=== Exercise description ===
Take nothing but the lines from the one with "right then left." through the one with "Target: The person" in the entries below, both ends kept, and return them exactly with pictures left out.

Available data: Begin

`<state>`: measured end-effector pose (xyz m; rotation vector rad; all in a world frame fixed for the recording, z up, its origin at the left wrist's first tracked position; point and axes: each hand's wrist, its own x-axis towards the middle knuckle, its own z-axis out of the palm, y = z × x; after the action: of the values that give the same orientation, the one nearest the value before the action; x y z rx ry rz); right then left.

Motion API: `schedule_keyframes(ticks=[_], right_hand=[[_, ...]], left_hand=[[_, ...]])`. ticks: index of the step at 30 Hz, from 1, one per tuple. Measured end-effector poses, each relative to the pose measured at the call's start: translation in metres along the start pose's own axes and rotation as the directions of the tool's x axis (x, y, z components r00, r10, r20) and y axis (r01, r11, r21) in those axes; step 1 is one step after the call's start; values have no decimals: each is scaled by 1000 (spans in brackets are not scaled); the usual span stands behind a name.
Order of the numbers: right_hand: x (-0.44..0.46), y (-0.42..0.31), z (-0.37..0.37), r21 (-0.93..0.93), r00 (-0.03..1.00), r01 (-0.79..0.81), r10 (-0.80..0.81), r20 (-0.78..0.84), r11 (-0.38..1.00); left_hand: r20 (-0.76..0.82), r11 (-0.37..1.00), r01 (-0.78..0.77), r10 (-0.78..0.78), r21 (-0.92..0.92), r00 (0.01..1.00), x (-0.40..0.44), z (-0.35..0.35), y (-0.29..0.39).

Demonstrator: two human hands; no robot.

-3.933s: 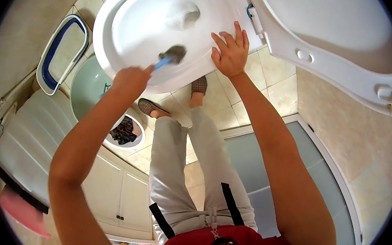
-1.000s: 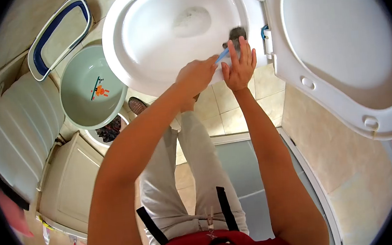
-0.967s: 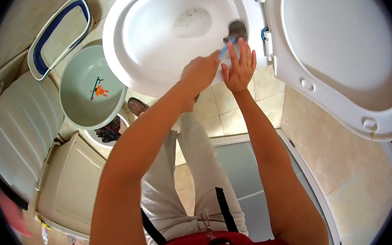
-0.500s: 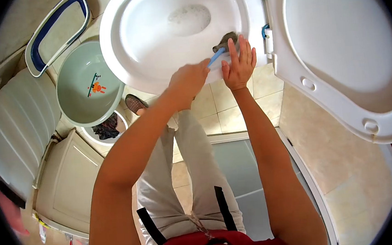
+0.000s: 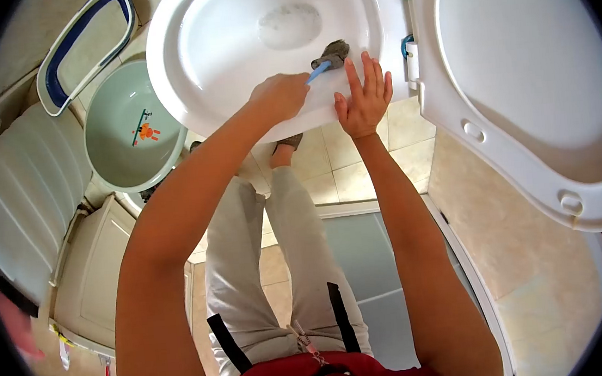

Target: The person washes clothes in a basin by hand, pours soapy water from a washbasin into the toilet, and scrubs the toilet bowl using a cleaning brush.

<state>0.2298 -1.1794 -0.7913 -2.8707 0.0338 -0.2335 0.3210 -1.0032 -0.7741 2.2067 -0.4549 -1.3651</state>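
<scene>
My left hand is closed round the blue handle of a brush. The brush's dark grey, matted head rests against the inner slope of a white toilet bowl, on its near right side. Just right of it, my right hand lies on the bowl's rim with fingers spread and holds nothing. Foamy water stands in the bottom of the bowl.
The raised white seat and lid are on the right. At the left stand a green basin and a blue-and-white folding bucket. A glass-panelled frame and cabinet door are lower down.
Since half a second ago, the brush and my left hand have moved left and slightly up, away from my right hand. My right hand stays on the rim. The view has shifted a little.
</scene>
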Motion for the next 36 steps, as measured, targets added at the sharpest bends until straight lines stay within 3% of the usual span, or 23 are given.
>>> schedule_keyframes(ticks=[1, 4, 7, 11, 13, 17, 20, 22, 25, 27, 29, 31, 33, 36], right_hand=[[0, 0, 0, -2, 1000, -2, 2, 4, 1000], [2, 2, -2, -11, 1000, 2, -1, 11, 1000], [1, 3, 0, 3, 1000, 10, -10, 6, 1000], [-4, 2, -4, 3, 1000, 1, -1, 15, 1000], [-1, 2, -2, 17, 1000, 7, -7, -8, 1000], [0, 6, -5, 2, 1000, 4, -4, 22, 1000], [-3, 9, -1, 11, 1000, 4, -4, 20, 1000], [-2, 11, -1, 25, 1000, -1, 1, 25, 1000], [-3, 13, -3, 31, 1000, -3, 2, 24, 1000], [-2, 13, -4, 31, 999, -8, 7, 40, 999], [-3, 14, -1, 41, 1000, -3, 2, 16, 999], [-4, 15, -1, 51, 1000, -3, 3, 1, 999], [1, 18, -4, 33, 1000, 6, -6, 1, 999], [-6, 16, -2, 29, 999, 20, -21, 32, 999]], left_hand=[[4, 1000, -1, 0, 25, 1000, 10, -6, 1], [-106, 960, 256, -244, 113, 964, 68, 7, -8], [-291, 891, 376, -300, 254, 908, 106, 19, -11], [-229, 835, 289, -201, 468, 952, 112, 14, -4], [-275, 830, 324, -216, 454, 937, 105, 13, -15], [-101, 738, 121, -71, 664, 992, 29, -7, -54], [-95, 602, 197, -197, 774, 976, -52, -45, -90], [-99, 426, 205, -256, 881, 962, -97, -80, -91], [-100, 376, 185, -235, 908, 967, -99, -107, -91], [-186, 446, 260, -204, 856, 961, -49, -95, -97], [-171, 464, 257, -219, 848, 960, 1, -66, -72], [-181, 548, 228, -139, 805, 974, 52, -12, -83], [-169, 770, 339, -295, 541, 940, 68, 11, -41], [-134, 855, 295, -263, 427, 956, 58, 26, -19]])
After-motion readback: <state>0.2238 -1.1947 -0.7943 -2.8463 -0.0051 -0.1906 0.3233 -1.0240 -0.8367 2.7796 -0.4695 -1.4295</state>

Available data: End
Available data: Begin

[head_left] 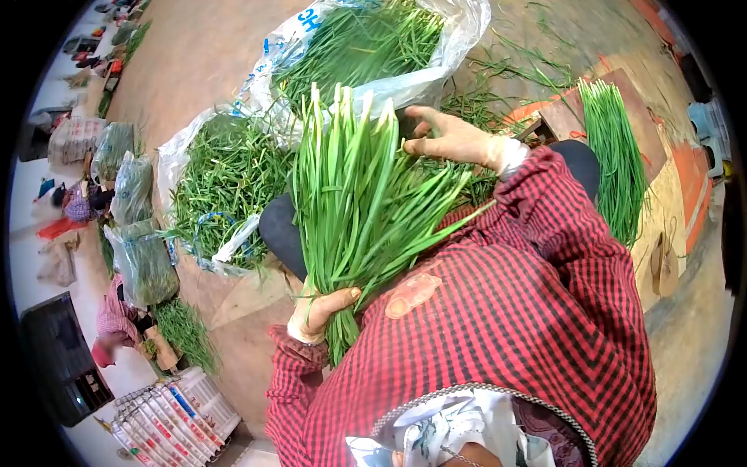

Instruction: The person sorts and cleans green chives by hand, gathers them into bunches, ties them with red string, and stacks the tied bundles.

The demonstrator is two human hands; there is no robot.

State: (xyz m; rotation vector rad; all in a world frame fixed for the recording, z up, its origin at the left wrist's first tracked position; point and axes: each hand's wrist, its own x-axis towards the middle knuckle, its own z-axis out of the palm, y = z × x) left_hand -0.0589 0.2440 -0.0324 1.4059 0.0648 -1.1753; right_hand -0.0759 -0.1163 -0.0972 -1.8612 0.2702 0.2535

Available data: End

=== Solution to this task ===
`<state>`: measured end-effector pose (xyz m; rotation vector rad; all in a world frame fixed for the recording, z up, its origin at the left wrist's first tracked position; point and axes: each hand's wrist, its own x-axis towards the middle knuckle, its own z-axis out of the palm, y = z × x; after the action: of the values that give the same orientation, the one nearest the value before the action; x y z rx ry rz); right then left.

Motion API: `schedule_keyframes(ticks=[_], right_hand=[[_, ...]], left_hand=[[_, ...]])`. ticks: index of the step at 30 Hz, from 1, one per tuple. Measured end-effector poses, each relative to the pose measured at the call's start: translation in metres along the start pose's own axes and rotation as the directions of the tool's x axis (x, y, z components r00, r10, r20) and y axis (r01, r11, r21) in those axes; step 1 is one step after the call's start; values have no decimals: each is scaled by 1000 (spans in brackets are not scaled); the usual span stands behind a name.
Order of the numbers: right_hand: x (-0.44..0.46), y (-0.42..0.31), z (-0.37..0.37), r21 (-0.93..0.93), r00 (-0.03..1.00), r01 (-0.79..0.81), r10 (-0.80..0.81), r20 (-0.78..0.84), r11 (-0.38..1.00); left_hand: r20 (-0.76..0.82), r11 (-0.37..1.00), r01 (-0.78..0.77), r10 (-0.78..0.78), r21 (-0.92..0.92), r00 (0.01..1.00), x (-0.40..0.44), z (-0.35..0.35), y (-0.29..0.39).

Demonstrator: two human hands; no robot.

-3.933s: 
-1.000s: 
-0.967s: 
-0.500s: 
+0.000s: 

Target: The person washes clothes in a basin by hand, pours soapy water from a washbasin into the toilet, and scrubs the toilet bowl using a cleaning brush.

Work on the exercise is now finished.